> [EXERCISE GOAL]: Starting with the first line, output the data exactly, through to the last line.

◇ ◇ ◇ ◇

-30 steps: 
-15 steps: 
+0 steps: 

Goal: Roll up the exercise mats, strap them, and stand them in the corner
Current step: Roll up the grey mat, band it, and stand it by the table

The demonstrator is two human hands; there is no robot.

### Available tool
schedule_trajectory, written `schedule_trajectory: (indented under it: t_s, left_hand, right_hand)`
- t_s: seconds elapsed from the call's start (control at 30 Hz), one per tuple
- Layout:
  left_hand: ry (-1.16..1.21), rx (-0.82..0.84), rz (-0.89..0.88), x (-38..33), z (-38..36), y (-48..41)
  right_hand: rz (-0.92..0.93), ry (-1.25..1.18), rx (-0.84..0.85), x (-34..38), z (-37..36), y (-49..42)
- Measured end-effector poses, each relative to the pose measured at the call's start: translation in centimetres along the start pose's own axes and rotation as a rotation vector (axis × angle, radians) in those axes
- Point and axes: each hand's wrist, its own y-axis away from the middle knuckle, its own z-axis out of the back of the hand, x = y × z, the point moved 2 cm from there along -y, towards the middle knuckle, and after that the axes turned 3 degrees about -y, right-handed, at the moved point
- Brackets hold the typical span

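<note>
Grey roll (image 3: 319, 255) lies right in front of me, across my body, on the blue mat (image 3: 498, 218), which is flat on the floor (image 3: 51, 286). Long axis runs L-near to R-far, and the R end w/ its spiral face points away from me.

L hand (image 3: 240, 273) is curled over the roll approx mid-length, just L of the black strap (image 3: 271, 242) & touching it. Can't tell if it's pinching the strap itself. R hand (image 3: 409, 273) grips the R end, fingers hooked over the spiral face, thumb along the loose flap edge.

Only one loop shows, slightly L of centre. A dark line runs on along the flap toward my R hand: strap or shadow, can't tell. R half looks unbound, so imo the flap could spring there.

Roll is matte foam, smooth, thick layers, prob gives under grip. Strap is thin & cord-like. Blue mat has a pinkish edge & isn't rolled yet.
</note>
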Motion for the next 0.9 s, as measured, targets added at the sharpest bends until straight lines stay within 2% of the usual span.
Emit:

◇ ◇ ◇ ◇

> [RESULT FOR THIS TASK]:
-30 steps: 
-15 steps: 
+0 steps: 

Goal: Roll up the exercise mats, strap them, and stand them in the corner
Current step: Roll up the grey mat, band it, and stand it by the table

The demonstrator is two human hands; there is no robot.

### Available tool
schedule_trajectory, written `schedule_trajectory: (indented under it: t_s, left_hand, right_hand)`
- t_s: seconds elapsed from the call's start (control at 30 Hz), one per tuple
- Layout:
  left_hand: ry (-1.16..1.21), rx (-0.82..0.84), rz (-0.89..0.88), x (-38..33), z (-38..36), y (-48..41)
  right_hand: rz (-0.92..0.93), ry (-1.25..1.18), rx (-0.84..0.85), x (-34..38), z (-37..36), y (-49..42)
- Measured end-effector poses, each relative to the pose measured at the call's start: translation in centimetres along the start pose's own axes and rotation as a rotation vector (axis × angle, radians) in those axes
- Point and axes: each hand's wrist, its own y-axis away from the middle knuckle, its own z-axis out of the back of the hand, x = y × z, the point moved 2 cm from there along -y, towards the middle knuckle, and after that the axes turned 3 degrees about -y, right-handed, at the moved point
- Brackets hold the typical span

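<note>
Grey roll (image 3: 319, 255) lies right in front of me, across my body, on the blue mat (image 3: 498, 218), which is flat on the floor (image 3: 51, 286). Long axis runs L-near to R-far, and the R end w/ its spiral face points away from me.

L hand (image 3: 240, 273) is curled over the roll approx mid-length, just L of the black strap (image 3: 271, 242) & touching it. Can't tell if it's pinching the strap itself. R hand (image 3: 409, 273) grips the R end, fingers hooked over the spiral face, thumb along the loose flap edge.

Only one loop shows, slightly L of centre. A dark line runs on along the flap toward my R hand: strap or shadow, can't tell. R half looks unbound, so imo the flap could spring there.

Roll is matte foam, smooth, thick layers, prob gives under grip. Strap is thin & cord-like. Blue mat has a pinkish edge & isn't rolled yet.
</note>
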Motion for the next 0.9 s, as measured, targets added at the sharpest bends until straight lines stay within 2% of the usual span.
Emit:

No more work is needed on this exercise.